'And how are you, my boy?' he said, coming over to him, and placing his hand on his knees with almost fatherly kindness. 'Do you think you can bear moving? I want to have you down in the cabin, where you will be more comfortable than in this house. You can lie on one of the transom lockers, where you will get plenty of air through the stern ports. The mate will be near you, and you and he will have to make a race to see who gets on his pins first.'
Tom smiled. 'Just as you please, sir; but I don't want to give too much trouble.'
Hayes nodded. 'That's all right. You're to be the leading invalid on board the Leonie, and all hands and the cook are to stand by and wait on you.' Stepping outside, he called out--
'Send a couple of hands here, Mr. Harvey, to carry Mr. Wallis below; and tell Charlie to come here.'
'Charlie' was the sailor with the injured arm, who, as soon as Tom was lifted out of his bunk, appeared with his arm in a sling, contentedly smoking a pipe.
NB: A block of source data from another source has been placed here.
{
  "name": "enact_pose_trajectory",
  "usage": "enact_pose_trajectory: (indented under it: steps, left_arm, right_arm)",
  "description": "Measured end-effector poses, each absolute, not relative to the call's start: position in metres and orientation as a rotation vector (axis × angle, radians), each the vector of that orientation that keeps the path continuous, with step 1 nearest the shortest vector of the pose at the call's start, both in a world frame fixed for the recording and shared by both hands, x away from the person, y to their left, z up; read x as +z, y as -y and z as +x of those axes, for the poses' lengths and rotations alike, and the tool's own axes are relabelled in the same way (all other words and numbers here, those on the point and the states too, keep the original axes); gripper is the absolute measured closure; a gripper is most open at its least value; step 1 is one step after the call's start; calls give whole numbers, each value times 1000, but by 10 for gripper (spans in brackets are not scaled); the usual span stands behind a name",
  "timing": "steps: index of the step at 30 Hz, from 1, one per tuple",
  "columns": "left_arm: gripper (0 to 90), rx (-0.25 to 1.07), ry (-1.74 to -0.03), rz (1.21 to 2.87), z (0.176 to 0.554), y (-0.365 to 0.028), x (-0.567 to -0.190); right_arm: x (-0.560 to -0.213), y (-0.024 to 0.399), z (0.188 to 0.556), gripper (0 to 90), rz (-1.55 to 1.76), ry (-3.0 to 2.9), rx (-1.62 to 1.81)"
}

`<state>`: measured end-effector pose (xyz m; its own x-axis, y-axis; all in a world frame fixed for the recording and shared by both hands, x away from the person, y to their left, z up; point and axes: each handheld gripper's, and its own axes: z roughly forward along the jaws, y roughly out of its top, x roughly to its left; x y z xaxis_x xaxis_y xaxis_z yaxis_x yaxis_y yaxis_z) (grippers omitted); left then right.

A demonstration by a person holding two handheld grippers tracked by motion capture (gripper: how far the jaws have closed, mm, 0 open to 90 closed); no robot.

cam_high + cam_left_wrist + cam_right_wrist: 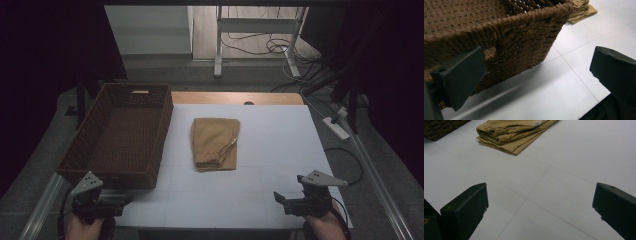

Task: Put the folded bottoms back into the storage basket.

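Looking across the white, faintly gridded counter (280,150), we judge the work in hand to be the folded tan cloth garment (215,143), which lies flat near the middle of the counter, just beside the large dark-brown woven wicker basket (150,170) at the left and apart from it.

We expect the garment to be light, soft and limp, not fragile and not slippery; lifted from one corner it would likely sag and unfold. We would take hold at the thick folded edge, where the gathered layers stack up in the right gripper view (506,135), pinching all the layers together, ideally one gripper at each end of that edge.

It looks like a neat upright rectangle of mustard-tan fabric, several layers deep, with a puckered band that may be an elastic waist, though the light is too dim to be sure, and a small pale label (537,123) near its far end.

Our left gripper (102,202) hovers by the basket's near corner, its fingers (461,75) spread wide and empty; our right gripper (290,198) waits over bare counter, fingers (466,210) likewise released.
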<state>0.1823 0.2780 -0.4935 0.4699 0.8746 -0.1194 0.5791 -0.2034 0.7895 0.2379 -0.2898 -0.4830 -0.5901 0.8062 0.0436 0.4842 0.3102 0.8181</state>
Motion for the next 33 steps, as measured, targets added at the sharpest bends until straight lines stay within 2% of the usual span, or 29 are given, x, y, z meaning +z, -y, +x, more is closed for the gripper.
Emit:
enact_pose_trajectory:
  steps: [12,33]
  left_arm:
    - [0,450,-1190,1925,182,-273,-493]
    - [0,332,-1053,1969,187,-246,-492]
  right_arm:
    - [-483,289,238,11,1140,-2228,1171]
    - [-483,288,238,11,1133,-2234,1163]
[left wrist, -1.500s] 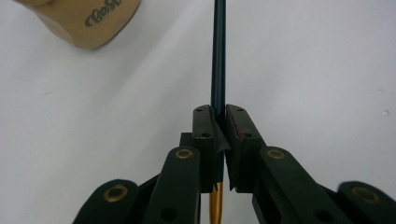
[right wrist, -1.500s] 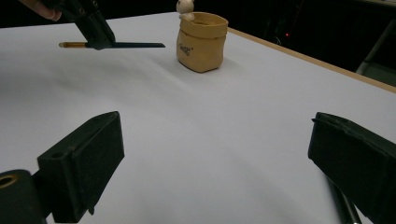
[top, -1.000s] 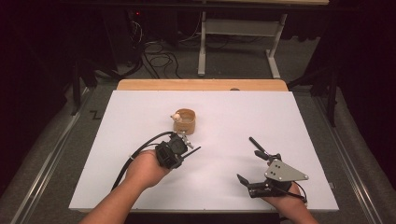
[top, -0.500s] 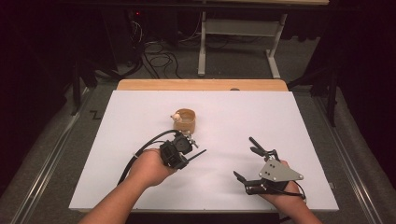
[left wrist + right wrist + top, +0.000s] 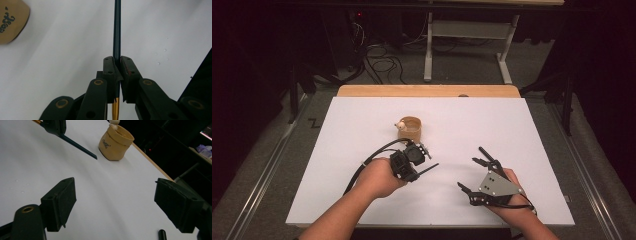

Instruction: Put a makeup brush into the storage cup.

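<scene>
My left gripper (image 5: 418,161) is shut on a thin dark-blue pencil (image 5: 117,30) with a gold rear end. The pencil (image 5: 429,169) sticks out to the right, low over the white table. A tan fabric pouch (image 5: 410,128) with a small cream figure on its rim stands just beyond that gripper. It also shows in the right gripper view as the pouch (image 5: 115,143), behind the pencil's tip (image 5: 77,146). My right gripper (image 5: 469,172) rests near the front right, open. Its jaws have just been closing, with nothing between them (image 5: 115,205).
The white table top (image 5: 537,150) ends at a wooden strip (image 5: 427,91) at the back. Beyond it are a dark floor, cables and a metal table leg (image 5: 428,55). A small black rod end (image 5: 162,235) lies on the table by my right jaw.
The right gripper's jaws stand slightly narrower than before. Both hands have kept their places, and the left gripper still holds the pencil.
</scene>
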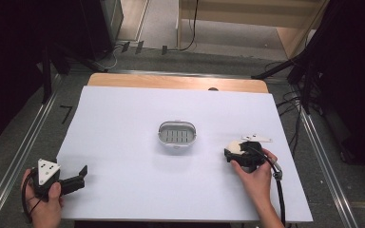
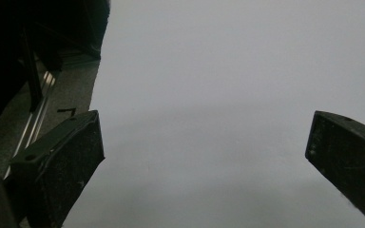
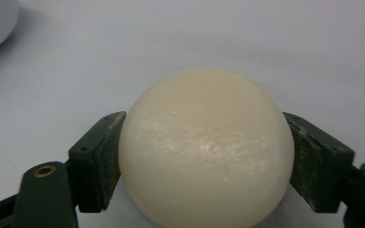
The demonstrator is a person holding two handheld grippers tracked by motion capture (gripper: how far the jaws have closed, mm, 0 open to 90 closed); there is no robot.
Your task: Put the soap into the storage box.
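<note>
Presently the right tongs [image 3: 204, 156] clamp a cream ball [image 3: 206, 152] across its widest part, low over the counter [image 1: 123, 142]; smooth, hard, probably slippery. Left tongs [image 2: 204, 156] gape, holding nothing.
</note>
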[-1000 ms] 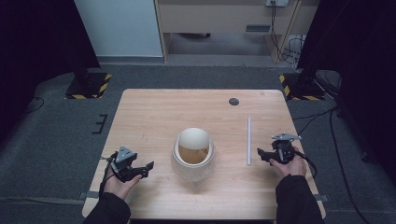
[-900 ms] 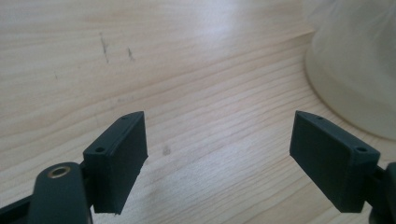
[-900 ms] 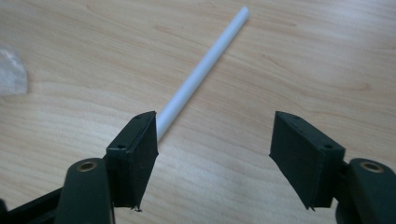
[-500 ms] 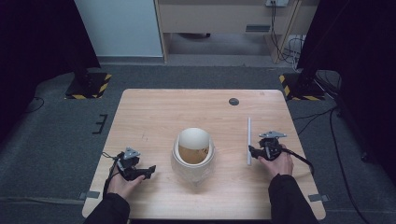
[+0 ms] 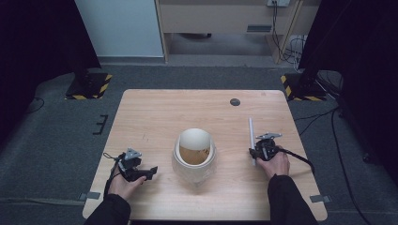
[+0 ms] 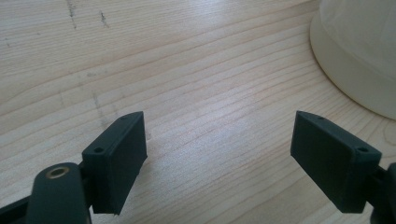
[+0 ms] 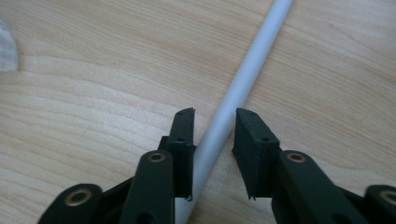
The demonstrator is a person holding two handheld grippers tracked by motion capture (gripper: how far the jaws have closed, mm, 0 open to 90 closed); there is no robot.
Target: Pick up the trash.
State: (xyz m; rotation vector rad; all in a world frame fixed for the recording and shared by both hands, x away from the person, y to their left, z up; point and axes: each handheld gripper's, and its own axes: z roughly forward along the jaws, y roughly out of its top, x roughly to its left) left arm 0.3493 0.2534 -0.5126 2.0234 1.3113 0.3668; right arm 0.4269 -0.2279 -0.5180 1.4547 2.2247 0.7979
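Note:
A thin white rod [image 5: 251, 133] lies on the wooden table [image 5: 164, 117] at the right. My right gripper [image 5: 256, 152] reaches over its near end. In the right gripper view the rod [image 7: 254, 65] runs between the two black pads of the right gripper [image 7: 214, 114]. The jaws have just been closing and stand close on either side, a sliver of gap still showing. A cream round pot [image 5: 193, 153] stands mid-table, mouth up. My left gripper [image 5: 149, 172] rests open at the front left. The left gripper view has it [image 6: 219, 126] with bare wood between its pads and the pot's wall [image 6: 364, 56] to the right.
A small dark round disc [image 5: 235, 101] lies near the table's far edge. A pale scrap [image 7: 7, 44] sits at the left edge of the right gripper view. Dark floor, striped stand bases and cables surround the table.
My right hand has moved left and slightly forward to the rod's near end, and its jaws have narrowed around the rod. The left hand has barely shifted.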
'How are you, Charlie?' said Hayes.
'Right as rain, sir. I guess you've made a good job of it, sir,' indicating his arm. 'Hallo, young feller, how are you? Here, shake;' and he put out his left hand to Tom; 'my right arm is parcelled up like a half dollar roll of preserved Tahiti bananas. Young feller, I reckon thet you hev the makin's of a general in you. If it hadn't been for him, captain, I wouldn't be here now. He's grit to the backbone.'
Tom was lifted up carefully by two of the crew, and carried below to a comfortable, amply cushioned lounge on the transoms, where he was greeted by the sick mate, whose legs were so enormously swollen from the effects of fever and quinine that he was unable to stand. Otherwise he was perfectly sound, and in full possession of a truly remarkable fund of vituperative expressions, some of which, when he heard Tom let an expression of pain escape him, he hurled at the two men who brought him down. Neither of them, he asserted with many unnecessary oaths, had the strength to lift a sitting hen off her nest, nor the will to pull their mothers out of a fire; also that as soon as he 'got around' again he would haze their worthless lives out of their useless carcases for their clumsiness, and derive unalloyed pleasure from seeing them go over the side feet first with a round shot at their heels.
The men, both of whom were Chilenos, grinned and made no reply. They were used to him, for, ruffian and brute as he was to them occasionally, they yet had a liking for him, born out of their constant association with him in the face of danger and death. And Tom, though the man's language and merciless severity shocked and horrified him, later on learned to respect the many good traits in his character, chief of which were his unswerving devotion and loyalty to Hayes, his iron resolution and dauntless courage, and his restless, untiring energy and watchfulness in all that concerned his duty and care of the ship. Then, too, he had a sense of humour, grim enough, perhaps inborn, perhaps unconsciously acquired from Hayes, who, in his bursts of temper, would kick an offending seaman all round the deck, down the companion-way, and bawl out 'Arnica!' to the steward simultaneously.
Unable to sleep from the pain he suffered, Tom was rather glad than otherwise that the mate, from the same cause, was rather restless, and disposed to be very communicative. The night was brilliantly clear and bright from the light of myriad stars; and from the widely opened stern ports he and Tom, who were lying near each other, watched the bubble and boil of the phosphorescent water in the brig's wake as it went hissing astern. Mr. Kelly, in expectation of one of his frequent attacks of ague, was heavily wrapped up in blankets and rugs, so that only his face was visible.